=== AVAILABLE DATA ===

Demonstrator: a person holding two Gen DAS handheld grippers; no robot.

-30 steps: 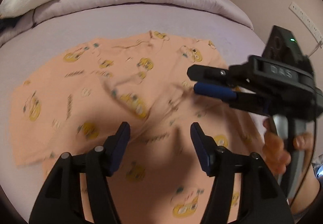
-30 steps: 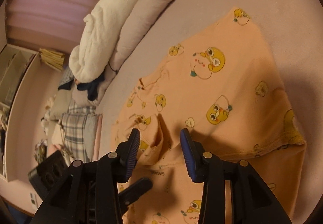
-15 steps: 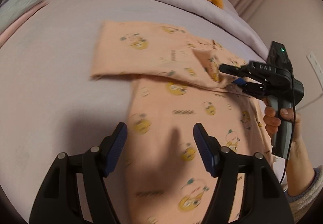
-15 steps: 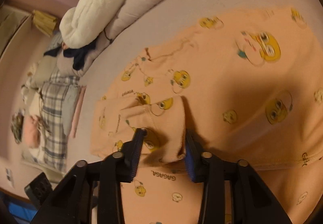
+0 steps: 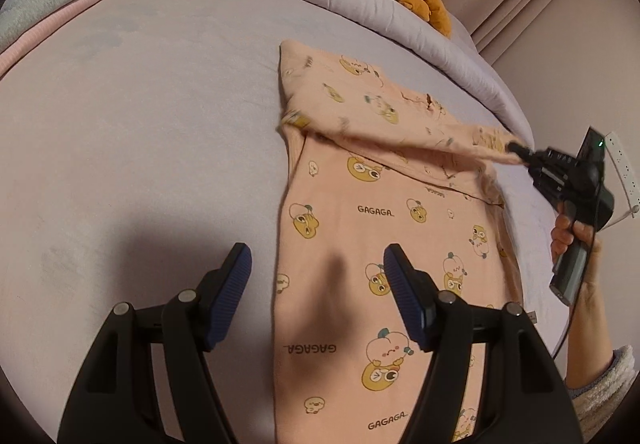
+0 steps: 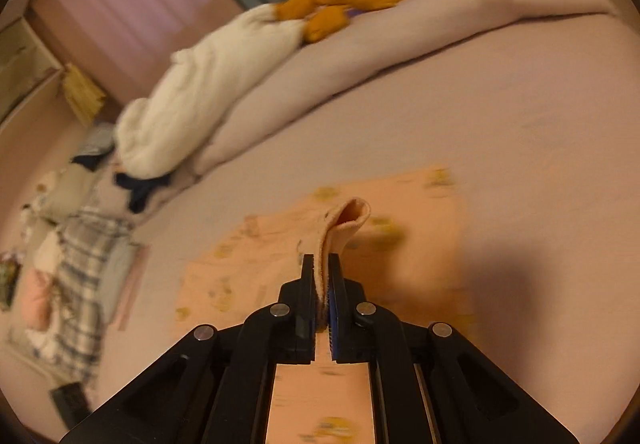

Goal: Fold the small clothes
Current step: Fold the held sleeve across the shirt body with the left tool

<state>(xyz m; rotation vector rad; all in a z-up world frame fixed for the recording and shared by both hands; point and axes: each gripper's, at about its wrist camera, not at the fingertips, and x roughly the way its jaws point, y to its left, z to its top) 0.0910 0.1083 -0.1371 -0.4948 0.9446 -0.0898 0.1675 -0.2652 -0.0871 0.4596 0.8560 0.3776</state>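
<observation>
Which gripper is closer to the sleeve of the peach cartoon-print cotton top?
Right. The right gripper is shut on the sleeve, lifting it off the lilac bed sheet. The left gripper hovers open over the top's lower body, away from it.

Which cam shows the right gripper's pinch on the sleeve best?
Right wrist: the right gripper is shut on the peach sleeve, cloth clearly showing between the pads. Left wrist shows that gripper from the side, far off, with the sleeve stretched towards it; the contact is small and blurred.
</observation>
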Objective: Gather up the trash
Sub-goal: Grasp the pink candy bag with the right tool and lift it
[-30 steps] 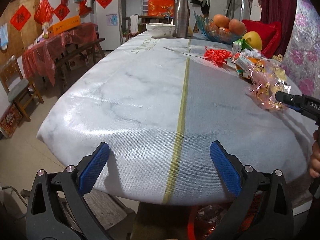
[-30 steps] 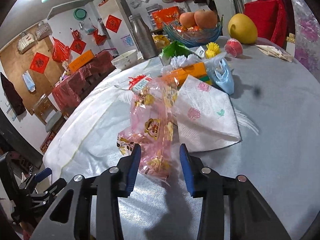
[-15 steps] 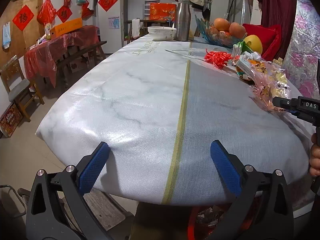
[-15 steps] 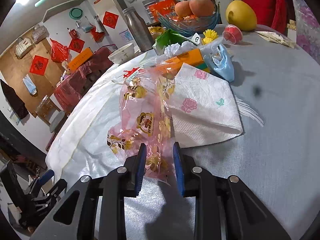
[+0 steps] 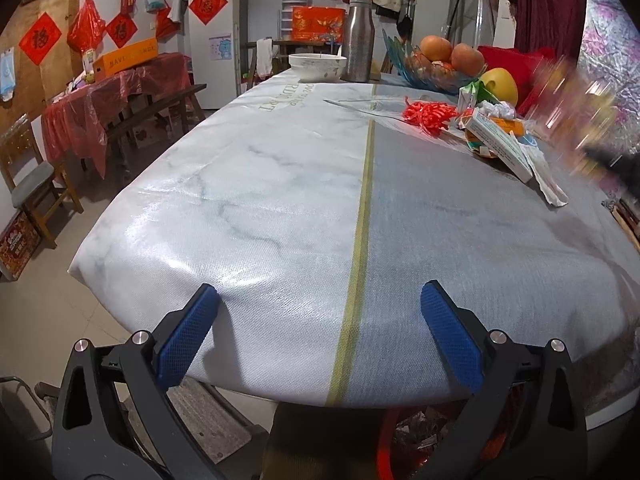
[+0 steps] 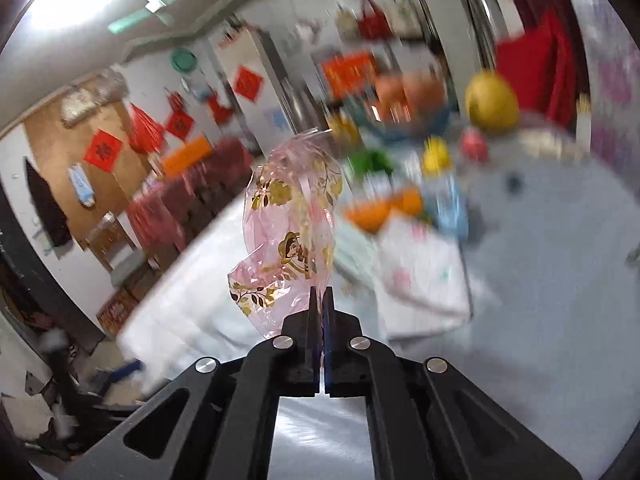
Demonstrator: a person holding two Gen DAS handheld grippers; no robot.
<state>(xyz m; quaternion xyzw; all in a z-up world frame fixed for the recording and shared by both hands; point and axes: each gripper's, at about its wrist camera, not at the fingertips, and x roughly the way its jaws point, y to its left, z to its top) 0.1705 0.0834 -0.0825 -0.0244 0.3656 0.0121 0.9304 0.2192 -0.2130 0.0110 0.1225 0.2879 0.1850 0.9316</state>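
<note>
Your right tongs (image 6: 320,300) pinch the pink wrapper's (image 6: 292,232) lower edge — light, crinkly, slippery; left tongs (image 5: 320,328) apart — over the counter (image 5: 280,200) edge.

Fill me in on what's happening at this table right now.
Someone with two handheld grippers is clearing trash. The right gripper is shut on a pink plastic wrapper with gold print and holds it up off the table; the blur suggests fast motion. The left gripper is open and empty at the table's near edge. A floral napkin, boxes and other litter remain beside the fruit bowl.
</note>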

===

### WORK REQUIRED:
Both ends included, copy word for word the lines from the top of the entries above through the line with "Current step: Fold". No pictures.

### OUTPUT OF THE EXERCISE:
Demonstrator: a person holding two Gen DAS handheld grippers; no robot.

-30 steps: 
-30 steps: 
-15 steps: 
-15 steps: 
+0 steps: 
+0 steps: 

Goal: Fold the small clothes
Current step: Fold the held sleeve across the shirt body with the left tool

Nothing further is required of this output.